Exercise objective: Retype the listing that follows without a single change.

Given material:

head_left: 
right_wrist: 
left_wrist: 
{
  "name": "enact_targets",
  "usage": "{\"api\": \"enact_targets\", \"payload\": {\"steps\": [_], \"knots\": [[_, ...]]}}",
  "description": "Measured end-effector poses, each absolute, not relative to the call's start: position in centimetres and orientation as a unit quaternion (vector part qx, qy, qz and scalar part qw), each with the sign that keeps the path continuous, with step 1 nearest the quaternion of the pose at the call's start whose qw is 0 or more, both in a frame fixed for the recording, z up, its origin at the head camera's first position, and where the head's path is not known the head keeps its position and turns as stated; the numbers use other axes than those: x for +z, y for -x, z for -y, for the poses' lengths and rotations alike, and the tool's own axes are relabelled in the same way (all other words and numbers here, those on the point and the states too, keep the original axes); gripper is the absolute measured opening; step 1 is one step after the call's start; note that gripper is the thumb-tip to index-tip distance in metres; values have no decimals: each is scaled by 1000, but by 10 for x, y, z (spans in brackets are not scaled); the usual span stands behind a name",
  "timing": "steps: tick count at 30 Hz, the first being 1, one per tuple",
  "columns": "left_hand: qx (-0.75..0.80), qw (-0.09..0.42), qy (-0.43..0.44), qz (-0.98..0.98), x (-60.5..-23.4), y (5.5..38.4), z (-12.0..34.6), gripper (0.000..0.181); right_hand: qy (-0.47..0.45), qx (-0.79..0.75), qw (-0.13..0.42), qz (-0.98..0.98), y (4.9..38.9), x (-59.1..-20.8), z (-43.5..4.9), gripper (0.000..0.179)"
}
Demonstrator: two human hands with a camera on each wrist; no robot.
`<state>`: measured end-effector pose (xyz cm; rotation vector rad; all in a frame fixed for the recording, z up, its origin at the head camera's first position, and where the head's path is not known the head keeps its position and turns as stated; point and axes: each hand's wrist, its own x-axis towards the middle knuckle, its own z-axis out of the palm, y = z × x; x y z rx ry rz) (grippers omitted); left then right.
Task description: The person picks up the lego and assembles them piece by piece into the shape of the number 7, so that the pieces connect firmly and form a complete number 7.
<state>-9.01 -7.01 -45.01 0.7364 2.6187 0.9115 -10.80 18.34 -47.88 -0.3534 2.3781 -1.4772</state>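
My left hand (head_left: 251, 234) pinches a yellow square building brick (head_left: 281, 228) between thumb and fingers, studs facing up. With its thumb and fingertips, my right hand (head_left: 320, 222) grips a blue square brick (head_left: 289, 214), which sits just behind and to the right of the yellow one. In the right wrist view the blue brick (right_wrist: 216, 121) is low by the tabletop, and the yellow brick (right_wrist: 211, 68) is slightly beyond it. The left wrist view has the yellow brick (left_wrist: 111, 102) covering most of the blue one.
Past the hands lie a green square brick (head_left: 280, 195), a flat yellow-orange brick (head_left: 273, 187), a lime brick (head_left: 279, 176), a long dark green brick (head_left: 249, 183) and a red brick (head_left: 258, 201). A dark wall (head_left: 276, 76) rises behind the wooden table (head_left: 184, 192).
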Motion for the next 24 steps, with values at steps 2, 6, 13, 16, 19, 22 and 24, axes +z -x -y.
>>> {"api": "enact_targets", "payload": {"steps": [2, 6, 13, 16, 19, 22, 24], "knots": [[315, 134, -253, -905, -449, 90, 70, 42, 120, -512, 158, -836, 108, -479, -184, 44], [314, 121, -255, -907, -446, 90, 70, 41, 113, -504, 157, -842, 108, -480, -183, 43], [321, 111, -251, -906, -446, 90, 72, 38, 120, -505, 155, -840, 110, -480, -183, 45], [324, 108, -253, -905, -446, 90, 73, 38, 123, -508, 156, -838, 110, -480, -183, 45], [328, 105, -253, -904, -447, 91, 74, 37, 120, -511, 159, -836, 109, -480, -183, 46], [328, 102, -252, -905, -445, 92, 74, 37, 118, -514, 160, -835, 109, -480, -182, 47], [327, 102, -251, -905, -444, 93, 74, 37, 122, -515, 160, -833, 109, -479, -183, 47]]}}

Exercise response:
head_left: 
right_wrist: 
left_wrist: 
{
  "name": "enact_targets",
  "usage": "{\"api\": \"enact_targets\", \"payload\": {\"steps\": [_], \"knots\": [[_, ...]]}}",
  "description": "Measured end-effector poses, each absolute, not relative to the call's start: position in centimetres and orientation as a unit quaternion (vector part qx, qy, qz and scalar part qw), each with the sign that keeps the path continuous, with step 1 nearest the quaternion of the pose at the call's start whose qw is 0 or more, both in a frame fixed for the recording, z up, its origin at the head camera's first position, and where the head's path is not known the head keeps its position and turns as stated; the numbers use other axes than those: x for +z, y for -x, z for -y, for the poses' lengths and rotations alike, and the tool's own axes are relabelled in the same way (all other words and numbers here, those on the point and the states too, keep the original axes); gripper is the absolute measured opening; step 1 is one step after the call's start; note that gripper is the thumb-tip to index-tip distance in metres; values have no decimals: each is scaled by 1000, but by 10 for x, y, z (spans in brackets are not scaled); the usual span stands behind a name",
  "timing": "steps: tick count at 30 Hz, the first being 1, one per tuple",
  "columns": "left_hand: qx (-0.75..0.80), qw (-0.09..0.42), qy (-0.43..0.44), qz (-0.98..0.98), x (-60.5..-23.4), y (5.5..38.4), z (-12.0..34.6), gripper (0.000..0.181); right_hand: qy (-0.47..0.45), qx (-0.79..0.75), qw (-0.13..0.42), qz (-0.98..0.98), y (4.9..38.9), x (-59.1..-20.8), z (-43.5..4.9), gripper (0.000..0.179)"
}
Demonstrator: two human hands with a camera on each wrist; no robot.
`<state>`: measured end-effector pose (xyz cm; rotation vector rad; all in a frame fixed for the recording, z up, its origin at the head camera's first position, and where the head's path is not known the head keeps its position and turns as stated; point and axes: each hand's wrist, its own x-axis towards the middle knuckle, its own z-axis out of the palm, y = z × x; x y z rx ry rz) (grippers omitted); left then right.
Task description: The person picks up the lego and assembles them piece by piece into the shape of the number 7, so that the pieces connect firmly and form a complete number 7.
<state>-9.01 -7.01 -45.01 0.7364 2.6187 0.9115 -10.80 18.34 -47.88 -0.3534 2.3781 -1.4772</state>
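My left hand (head_left: 251, 234) pinches a yellow square building brick (head_left: 281, 228) between thumb and fingers, studs facing up. With its thumb and fingertips, my right hand (head_left: 320, 222) grips a blue square brick (head_left: 289, 214), which sits just behind and to the right of the yellow one. In the right wrist view the blue brick (right_wrist: 216, 121) is low by the tabletop, and the yellow brick (right_wrist: 211, 68) is slightly beyond it. The left wrist view has the yellow brick (left_wrist: 111, 102) covering most of the blue one.
Past the hands lie a green square brick (head_left: 280, 195), a flat yellow-orange brick (head_left: 273, 187), a lime brick (head_left: 279, 176), a long dark green brick (head_left: 249, 183) and a red brick (head_left: 258, 201). A dark wall (head_left: 276, 76) rises behind the wooden table (head_left: 184, 192).
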Motion for the next 24 steps, with values at steps 2, 6, 13, 16, 19, 22 and 24, axes +z -x -y.
>>> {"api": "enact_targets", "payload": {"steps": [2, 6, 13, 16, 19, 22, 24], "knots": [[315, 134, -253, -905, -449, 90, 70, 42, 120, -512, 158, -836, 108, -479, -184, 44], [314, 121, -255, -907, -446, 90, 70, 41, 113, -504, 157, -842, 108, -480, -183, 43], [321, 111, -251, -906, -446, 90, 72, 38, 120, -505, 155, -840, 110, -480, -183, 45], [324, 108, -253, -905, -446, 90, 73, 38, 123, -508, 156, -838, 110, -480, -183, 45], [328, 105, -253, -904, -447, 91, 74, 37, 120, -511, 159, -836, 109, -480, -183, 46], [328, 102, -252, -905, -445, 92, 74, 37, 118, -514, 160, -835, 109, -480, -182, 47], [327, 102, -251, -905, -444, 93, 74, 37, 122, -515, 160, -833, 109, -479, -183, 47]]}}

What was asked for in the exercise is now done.